Example: Data pipeline with uneven branches¶
name = "pipeline"
[tasks.fetch]
cmd = "python fetch.py"
register = "rows"
[tasks.parse-fast]
cmd = "python parse_fast.py" # takes 2s
depends_on = ["fetch"]
[tasks.parse-slow]
cmd = "python parse_slow.py" # takes 15s
depends_on = ["fetch"]
[tasks.index]
cmd = "python index.py" # takes 3s, depends only on fetch
depends_on = ["fetch"]
[tasks.merge]
cmd = "python merge.py"
depends_on = ["parse-fast", "parse-slow"]
[tasks.report]
cmd = "python report.py"
depends_on = ["merge", "index"]
Parallel mode timeline (level-gated):
t=0 fetch
t=1 parse-fast, parse-slow, index start
t=3 parse-fast done, index done — both WAIT for parse-slow
t=16 parse-slow done — merge and report can now start
t=17 merge done
t=18 report done
Total: 18s
Work-stealing timeline (dependency-driven):
t=0 fetch
t=1 parse-fast, parse-slow, index all start
t=3 parse-fast done → merge starts immediately (doesn't wait for parse-slow)
t=4 index done (report is still waiting for merge)

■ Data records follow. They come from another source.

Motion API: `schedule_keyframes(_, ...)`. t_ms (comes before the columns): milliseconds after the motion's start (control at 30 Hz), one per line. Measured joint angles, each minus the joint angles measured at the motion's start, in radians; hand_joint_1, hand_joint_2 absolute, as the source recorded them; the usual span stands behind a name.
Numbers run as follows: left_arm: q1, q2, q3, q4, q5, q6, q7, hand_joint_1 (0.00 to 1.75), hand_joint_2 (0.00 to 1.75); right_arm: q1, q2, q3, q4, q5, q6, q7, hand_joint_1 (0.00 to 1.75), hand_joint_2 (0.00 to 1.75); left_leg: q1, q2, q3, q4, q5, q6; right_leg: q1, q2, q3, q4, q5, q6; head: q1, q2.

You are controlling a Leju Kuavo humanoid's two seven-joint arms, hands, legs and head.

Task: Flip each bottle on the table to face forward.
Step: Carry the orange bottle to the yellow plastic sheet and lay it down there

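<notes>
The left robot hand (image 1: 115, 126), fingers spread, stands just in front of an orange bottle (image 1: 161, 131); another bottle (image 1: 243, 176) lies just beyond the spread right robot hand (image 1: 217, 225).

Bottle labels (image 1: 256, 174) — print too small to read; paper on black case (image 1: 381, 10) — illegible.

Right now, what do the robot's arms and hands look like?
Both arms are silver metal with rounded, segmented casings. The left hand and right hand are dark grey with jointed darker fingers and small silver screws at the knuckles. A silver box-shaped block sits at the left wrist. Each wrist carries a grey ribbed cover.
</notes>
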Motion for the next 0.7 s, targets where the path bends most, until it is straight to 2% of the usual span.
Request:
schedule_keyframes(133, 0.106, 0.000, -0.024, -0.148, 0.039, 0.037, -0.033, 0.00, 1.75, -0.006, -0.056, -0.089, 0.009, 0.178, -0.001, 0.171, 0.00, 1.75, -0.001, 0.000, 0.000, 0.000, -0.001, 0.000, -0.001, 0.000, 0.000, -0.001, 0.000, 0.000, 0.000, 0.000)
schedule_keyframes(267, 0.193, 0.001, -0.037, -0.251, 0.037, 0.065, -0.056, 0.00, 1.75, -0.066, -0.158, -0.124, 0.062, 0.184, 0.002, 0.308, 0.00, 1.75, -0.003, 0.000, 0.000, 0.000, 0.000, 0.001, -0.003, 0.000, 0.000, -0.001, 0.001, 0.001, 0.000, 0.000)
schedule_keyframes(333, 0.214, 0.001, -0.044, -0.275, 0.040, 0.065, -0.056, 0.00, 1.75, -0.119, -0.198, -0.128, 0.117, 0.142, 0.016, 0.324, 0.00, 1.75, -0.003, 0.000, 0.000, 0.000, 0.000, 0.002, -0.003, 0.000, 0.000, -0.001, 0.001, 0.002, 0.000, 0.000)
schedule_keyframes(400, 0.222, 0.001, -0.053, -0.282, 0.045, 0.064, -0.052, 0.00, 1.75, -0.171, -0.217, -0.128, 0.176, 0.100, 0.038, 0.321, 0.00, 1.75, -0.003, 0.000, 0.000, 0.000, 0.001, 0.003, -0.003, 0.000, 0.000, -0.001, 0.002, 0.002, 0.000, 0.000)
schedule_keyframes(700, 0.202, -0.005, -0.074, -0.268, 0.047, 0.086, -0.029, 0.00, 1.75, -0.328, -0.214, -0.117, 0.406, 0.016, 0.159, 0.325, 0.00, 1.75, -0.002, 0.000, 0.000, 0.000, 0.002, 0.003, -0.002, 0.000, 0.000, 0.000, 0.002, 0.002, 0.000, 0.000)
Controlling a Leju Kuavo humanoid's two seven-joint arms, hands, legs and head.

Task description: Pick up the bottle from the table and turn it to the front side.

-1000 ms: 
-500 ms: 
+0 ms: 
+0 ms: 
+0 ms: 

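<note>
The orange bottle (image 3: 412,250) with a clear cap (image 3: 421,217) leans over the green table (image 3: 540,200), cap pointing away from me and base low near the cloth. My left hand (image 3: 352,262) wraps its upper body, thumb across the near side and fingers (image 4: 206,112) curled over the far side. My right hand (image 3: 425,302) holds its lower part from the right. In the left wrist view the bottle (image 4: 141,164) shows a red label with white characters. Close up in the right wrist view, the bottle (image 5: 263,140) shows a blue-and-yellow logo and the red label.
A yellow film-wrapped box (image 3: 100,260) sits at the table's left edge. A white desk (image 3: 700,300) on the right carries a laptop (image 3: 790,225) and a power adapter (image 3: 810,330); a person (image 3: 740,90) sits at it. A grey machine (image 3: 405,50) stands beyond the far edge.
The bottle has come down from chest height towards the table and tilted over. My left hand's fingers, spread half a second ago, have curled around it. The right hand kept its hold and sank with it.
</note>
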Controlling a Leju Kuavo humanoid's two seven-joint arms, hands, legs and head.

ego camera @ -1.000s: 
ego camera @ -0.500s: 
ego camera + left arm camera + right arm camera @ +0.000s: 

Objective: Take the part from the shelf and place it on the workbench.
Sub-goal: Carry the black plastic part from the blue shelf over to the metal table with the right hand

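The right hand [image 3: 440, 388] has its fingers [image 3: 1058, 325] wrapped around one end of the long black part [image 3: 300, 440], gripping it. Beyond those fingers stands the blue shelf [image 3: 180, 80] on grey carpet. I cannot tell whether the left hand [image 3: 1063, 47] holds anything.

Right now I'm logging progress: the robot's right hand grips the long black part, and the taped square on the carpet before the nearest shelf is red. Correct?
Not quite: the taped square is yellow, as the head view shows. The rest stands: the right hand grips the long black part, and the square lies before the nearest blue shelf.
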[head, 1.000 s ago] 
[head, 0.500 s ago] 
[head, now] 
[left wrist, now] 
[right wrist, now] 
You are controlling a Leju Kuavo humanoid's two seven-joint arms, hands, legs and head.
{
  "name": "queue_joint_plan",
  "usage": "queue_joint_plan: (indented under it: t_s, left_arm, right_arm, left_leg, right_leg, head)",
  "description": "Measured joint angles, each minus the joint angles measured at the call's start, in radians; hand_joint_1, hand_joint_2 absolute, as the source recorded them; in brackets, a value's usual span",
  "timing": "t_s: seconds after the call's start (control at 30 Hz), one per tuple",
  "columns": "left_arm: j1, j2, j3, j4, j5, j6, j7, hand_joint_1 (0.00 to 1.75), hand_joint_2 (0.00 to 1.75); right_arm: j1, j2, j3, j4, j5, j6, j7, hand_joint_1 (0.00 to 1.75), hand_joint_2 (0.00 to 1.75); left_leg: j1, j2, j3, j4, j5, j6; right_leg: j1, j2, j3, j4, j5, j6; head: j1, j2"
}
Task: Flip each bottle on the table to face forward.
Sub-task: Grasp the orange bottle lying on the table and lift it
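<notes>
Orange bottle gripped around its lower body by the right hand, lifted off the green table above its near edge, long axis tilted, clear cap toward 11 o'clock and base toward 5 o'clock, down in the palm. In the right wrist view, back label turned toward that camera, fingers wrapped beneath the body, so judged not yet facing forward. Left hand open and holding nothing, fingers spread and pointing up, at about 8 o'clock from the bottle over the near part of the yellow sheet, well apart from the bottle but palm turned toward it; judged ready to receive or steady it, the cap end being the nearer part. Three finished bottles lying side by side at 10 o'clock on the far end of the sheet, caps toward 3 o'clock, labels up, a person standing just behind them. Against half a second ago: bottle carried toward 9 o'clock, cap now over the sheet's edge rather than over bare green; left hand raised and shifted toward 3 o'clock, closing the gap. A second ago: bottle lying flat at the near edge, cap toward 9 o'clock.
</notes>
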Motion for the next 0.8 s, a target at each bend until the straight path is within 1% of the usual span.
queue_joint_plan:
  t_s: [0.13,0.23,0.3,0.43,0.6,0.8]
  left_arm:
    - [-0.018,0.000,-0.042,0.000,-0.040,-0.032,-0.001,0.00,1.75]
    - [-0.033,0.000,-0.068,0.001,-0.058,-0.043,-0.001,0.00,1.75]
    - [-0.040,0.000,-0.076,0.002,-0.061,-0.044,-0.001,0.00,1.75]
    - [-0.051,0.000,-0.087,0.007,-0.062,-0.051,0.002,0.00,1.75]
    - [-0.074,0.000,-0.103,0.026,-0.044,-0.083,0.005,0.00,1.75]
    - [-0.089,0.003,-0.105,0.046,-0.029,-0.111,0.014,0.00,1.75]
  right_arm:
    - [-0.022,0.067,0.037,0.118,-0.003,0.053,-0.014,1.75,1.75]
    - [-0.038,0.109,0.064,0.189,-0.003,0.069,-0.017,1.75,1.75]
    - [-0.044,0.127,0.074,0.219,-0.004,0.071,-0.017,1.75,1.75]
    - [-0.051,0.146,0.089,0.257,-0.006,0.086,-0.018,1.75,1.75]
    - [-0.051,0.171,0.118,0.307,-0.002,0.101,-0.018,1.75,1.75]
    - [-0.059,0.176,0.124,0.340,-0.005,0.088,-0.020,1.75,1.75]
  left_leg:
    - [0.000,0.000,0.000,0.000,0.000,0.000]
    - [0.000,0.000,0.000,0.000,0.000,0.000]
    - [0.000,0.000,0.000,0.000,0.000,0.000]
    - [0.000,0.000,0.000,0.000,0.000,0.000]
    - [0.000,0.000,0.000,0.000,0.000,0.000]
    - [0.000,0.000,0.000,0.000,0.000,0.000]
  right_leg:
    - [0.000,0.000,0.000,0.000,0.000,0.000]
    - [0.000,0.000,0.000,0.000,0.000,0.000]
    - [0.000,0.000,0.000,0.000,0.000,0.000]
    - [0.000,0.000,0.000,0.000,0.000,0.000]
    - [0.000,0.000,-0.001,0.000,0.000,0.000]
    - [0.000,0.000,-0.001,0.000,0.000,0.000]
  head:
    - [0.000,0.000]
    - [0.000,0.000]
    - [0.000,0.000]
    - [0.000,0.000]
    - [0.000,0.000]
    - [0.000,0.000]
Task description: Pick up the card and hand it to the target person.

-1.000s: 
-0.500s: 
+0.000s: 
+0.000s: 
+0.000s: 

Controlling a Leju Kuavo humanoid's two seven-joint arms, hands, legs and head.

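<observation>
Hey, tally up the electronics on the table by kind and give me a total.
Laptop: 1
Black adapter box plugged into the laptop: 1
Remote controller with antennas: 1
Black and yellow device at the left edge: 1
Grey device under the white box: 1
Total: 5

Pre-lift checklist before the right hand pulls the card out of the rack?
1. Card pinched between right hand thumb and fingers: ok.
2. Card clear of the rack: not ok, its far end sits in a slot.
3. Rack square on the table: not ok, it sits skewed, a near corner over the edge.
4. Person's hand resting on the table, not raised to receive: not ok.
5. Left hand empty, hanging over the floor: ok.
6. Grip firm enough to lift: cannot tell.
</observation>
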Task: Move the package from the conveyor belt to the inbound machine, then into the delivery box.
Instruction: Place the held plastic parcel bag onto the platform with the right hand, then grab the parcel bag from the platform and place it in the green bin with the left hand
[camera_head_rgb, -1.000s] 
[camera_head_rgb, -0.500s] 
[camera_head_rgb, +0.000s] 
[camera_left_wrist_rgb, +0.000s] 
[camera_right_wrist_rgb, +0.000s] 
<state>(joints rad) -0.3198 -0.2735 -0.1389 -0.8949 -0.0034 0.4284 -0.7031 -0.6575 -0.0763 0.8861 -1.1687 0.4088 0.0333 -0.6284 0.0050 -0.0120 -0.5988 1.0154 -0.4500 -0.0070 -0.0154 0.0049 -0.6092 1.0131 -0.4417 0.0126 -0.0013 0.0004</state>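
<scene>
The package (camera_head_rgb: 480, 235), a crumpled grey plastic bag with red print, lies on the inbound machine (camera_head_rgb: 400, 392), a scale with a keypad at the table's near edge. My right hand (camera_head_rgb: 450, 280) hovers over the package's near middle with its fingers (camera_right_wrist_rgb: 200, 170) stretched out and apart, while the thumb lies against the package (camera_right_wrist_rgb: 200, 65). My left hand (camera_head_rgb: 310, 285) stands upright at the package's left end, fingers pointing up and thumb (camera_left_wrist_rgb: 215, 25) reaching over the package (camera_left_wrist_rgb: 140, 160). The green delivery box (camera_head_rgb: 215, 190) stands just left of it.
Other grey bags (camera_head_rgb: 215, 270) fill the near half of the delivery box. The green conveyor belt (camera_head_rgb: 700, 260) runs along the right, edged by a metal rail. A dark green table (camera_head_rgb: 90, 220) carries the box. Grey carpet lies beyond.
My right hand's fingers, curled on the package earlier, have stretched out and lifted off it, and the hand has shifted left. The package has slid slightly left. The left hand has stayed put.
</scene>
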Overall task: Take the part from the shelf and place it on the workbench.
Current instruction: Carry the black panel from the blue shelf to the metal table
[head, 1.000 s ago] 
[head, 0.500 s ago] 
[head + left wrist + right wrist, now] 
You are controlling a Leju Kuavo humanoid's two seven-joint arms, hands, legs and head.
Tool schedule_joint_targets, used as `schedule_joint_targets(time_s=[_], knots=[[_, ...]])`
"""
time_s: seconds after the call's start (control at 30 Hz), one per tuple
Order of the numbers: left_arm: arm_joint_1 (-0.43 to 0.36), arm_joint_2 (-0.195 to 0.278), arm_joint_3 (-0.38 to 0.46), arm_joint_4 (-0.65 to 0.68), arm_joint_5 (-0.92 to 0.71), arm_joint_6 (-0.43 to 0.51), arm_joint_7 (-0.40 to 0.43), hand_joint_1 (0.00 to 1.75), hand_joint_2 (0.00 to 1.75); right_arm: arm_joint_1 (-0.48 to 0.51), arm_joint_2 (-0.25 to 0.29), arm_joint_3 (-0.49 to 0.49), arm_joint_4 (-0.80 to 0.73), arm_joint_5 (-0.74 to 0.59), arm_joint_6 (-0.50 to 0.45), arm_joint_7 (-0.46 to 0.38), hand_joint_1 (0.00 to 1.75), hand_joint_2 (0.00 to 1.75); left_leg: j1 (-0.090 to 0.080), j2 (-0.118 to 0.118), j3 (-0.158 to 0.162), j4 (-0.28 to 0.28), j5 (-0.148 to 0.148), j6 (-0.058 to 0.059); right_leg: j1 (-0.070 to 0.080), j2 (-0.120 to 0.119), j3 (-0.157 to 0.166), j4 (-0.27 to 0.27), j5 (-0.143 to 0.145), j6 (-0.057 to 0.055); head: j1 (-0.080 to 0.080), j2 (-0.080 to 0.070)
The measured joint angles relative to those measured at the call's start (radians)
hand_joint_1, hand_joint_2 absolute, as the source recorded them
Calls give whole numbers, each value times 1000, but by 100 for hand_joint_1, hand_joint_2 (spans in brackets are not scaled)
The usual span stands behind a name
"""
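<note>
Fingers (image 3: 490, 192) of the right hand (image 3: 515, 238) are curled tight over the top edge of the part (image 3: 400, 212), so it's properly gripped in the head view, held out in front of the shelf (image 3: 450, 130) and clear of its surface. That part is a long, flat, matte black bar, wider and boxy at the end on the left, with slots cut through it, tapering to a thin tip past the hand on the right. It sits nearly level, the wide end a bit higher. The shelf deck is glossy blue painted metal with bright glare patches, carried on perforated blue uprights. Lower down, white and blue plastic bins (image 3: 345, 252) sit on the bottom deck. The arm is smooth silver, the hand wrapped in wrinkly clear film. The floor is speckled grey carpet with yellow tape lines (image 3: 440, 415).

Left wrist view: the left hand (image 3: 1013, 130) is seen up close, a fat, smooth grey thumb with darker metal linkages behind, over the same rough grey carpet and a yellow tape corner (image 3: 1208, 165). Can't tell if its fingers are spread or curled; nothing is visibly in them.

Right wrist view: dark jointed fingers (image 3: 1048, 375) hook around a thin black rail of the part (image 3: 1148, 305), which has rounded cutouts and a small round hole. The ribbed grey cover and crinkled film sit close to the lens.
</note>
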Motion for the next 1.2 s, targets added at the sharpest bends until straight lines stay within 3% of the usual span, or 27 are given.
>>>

t=5 merge done → report starts
t=6 report done (doesn't wait for parse-slow)
t=16 parse-slow done
Total: 16s
Work-stealing is 11% faster here. The difference is larger with more uneven branch durations.
--max-parallel¶
Global cap on the number of simultaneously running tasks. Applies to both --parallel and --work-stealing.
# Limit to 2 concurrent tasks (e.g., on a machine with 2 cores)
wf run heavy-workflow --parallel --max-parallel 2
# Use all available cores
wf run heavy-workflow --work-stealing --max-parallel $(nproc)
Default: 4. Setting it too high on a resource-constrained machine can cause tasks to compete for CPU/memory and actually slow down the run.
--timeout¶
Wall-clock limit for the entire run. When it fires, all running task processes are killed via SIGKILL and the run is marked cancelled.
Retry delays are context-aware: a task waiting between retries when the timeout fires is cancelled immediately.
Verifying Parallelism¶
Use wf audit to see the actual start times of tasks:
In a parallel run, you'll see multiple task_started events with the same or nearly identical timestamps.
Mixing --print-output with Parallel¶
With --print-output, each task's output is buffered and printed atomically after it completes. In parallel mode, this means output from different tasks is interleaved by completion time, not start time — each task's output block is always complete and uninterrupted.